泥だらけのカットソーはあちこち伸びて酷い有様だった。足の間から垂れ落ちる精子に誰かが気づくより先に、服の異常さに目がいくだろう。

警察…いや、やっぱり大事にはしたくない

公園のトイレへ入って鏡を見ると、服に着いた葉や枝を落とせば傘で隠せそうな気がしたので、おおまかにはたいて落とす。全身びしょ濡れの状態ではあったけれど、なんとか誰にも会わずに家へ辿り着けた。

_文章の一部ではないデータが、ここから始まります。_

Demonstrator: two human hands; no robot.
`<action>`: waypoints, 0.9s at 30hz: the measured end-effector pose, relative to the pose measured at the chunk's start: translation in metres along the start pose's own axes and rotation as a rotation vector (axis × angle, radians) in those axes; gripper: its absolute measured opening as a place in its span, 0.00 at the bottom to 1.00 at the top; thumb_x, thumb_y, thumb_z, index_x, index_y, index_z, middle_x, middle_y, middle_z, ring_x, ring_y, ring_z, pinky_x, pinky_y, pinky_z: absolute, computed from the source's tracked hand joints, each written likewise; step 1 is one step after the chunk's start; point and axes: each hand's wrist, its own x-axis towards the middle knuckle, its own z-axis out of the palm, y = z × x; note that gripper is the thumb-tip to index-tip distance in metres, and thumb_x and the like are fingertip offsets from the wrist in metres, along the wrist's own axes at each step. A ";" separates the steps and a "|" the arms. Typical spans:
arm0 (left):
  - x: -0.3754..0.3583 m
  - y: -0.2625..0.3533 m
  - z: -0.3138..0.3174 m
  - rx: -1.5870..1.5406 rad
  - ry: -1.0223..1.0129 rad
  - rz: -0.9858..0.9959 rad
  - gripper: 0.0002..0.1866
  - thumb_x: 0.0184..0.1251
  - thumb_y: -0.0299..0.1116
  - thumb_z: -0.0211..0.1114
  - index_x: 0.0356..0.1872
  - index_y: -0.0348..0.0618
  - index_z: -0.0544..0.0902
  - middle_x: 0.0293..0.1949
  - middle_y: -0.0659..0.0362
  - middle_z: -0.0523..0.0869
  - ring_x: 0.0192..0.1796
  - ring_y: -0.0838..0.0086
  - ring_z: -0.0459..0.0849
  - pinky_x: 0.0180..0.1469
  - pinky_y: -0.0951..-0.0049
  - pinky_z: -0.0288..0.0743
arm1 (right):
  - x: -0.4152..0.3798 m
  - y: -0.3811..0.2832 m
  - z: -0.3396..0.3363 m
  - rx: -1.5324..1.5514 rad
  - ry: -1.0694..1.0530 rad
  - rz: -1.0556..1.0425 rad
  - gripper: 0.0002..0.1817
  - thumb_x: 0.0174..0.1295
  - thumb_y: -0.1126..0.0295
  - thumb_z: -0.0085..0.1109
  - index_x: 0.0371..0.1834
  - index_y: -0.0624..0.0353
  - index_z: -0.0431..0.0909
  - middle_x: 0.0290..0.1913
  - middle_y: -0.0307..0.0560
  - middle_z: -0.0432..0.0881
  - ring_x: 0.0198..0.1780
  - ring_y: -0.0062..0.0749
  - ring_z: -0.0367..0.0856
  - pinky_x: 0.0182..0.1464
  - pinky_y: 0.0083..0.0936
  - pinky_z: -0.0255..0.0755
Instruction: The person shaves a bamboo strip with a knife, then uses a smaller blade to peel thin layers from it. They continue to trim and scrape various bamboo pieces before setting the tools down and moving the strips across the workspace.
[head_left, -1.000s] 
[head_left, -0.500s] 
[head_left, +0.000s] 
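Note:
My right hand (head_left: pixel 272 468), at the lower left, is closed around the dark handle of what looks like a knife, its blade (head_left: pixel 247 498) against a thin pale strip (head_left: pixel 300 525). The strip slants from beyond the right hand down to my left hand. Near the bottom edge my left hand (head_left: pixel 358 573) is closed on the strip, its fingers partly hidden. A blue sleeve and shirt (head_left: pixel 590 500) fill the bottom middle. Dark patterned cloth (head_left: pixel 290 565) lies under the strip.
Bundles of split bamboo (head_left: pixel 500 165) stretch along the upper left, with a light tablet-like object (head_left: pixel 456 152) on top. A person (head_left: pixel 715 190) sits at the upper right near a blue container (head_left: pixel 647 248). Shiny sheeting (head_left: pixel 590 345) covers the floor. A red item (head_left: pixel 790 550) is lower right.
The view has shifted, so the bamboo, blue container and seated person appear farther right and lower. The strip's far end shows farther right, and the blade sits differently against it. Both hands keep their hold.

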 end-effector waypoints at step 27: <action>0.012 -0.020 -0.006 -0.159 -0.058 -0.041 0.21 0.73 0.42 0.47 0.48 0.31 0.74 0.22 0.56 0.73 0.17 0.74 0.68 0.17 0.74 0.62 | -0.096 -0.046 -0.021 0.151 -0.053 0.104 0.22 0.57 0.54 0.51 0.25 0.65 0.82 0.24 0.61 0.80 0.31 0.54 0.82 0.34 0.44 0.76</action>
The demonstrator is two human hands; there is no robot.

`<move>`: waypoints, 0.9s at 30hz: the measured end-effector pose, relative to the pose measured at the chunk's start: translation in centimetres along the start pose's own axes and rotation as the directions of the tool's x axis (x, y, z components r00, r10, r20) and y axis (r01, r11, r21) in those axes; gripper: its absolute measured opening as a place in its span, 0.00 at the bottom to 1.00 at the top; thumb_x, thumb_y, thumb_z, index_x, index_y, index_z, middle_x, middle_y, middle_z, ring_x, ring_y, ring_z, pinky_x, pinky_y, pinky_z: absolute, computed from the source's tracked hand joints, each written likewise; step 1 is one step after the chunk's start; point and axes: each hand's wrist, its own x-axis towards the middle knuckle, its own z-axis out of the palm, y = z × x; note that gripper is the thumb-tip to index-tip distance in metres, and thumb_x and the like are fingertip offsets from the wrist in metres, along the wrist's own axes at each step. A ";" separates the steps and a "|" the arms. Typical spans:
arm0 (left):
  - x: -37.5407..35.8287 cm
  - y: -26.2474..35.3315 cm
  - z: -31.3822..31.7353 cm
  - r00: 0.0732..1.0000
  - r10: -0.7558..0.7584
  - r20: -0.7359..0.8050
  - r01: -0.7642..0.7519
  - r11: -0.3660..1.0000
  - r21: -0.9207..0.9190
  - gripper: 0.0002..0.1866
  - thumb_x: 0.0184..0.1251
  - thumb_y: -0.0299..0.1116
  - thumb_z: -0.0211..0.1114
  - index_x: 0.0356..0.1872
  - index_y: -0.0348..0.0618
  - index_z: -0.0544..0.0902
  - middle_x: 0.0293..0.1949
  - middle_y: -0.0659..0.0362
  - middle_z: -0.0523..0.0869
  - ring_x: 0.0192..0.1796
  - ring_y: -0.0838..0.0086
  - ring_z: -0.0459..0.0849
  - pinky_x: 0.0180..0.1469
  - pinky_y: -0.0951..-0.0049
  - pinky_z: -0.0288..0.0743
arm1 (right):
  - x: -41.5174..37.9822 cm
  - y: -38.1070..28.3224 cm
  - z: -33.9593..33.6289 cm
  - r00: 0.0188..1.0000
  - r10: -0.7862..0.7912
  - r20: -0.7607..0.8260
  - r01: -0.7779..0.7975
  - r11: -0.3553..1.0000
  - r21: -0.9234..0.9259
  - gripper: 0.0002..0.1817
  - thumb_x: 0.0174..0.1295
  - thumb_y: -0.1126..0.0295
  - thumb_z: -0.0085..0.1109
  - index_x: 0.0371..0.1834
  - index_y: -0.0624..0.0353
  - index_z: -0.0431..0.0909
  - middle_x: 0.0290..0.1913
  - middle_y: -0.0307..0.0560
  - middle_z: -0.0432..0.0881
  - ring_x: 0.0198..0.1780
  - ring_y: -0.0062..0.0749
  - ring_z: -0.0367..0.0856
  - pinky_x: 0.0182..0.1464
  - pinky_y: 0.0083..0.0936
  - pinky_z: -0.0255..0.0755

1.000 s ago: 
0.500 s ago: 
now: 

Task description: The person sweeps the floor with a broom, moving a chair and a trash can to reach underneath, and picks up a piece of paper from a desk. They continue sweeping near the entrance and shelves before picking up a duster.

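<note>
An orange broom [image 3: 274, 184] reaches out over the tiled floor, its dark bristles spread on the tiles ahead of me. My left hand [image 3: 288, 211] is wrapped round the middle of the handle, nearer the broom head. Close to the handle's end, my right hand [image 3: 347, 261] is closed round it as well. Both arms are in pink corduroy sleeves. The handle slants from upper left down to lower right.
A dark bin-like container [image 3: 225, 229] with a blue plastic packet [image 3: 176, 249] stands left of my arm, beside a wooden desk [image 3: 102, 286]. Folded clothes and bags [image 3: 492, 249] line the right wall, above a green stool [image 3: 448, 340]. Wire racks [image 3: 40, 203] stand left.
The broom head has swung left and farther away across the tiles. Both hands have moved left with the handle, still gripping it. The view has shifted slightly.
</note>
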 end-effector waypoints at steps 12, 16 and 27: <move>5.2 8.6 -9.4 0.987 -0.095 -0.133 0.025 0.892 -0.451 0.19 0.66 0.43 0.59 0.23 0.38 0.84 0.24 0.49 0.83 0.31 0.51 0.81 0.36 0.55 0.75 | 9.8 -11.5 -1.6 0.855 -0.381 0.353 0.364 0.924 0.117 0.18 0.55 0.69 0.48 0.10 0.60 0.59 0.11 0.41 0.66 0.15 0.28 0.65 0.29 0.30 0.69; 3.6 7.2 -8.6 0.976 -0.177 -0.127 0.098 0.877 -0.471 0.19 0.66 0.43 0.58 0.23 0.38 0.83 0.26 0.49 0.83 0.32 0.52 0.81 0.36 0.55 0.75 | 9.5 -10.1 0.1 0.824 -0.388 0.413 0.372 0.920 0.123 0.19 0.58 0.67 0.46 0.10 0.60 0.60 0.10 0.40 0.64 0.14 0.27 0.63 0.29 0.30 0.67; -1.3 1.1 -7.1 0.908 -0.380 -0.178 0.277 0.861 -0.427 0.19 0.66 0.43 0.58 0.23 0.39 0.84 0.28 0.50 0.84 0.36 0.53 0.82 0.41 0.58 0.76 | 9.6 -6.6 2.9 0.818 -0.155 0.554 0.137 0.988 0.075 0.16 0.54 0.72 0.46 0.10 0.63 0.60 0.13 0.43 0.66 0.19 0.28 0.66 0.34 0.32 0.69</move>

安全な家の中に入り、鍵を閉めて靴を脱ごうとしたそのとき、鍵が開けられる音がした。
もう…どうしようもできなかった。


ドアを開けたのは夫。


「どうしたの?!ママ!」

(見られたっ…)
まず過ったのはそれだったけれど、でもホッとした。ずっと怖かったから。

「お…おそわれた…公園で…」
それだけ言うとまた涙が零れてしまった。夫は汚れた私の肩を抱き寄せてくれた。

「大丈夫?警察行こう!」

「それよりっ…病院…行きたい…」


夫の目が私の下半身を見た。

ダラダラと内ももを伝っているのが、強姦犯の精子だと気づいたのだろうか…

(佐野くんの子供を妊娠するなんて絶対嫌)


「分かった。一緒に行くよ。」
抱きあげようとする夫に支えられて立ち上がる。

「でも…このままじゃ……」

「ママ…警察、言わなくていいの?」

「………」

「知ってるやつなの?」

夫の声が怒りに震えている。肩を抱く手も心なしか震えているように感じる。怒ってくれているのだろう。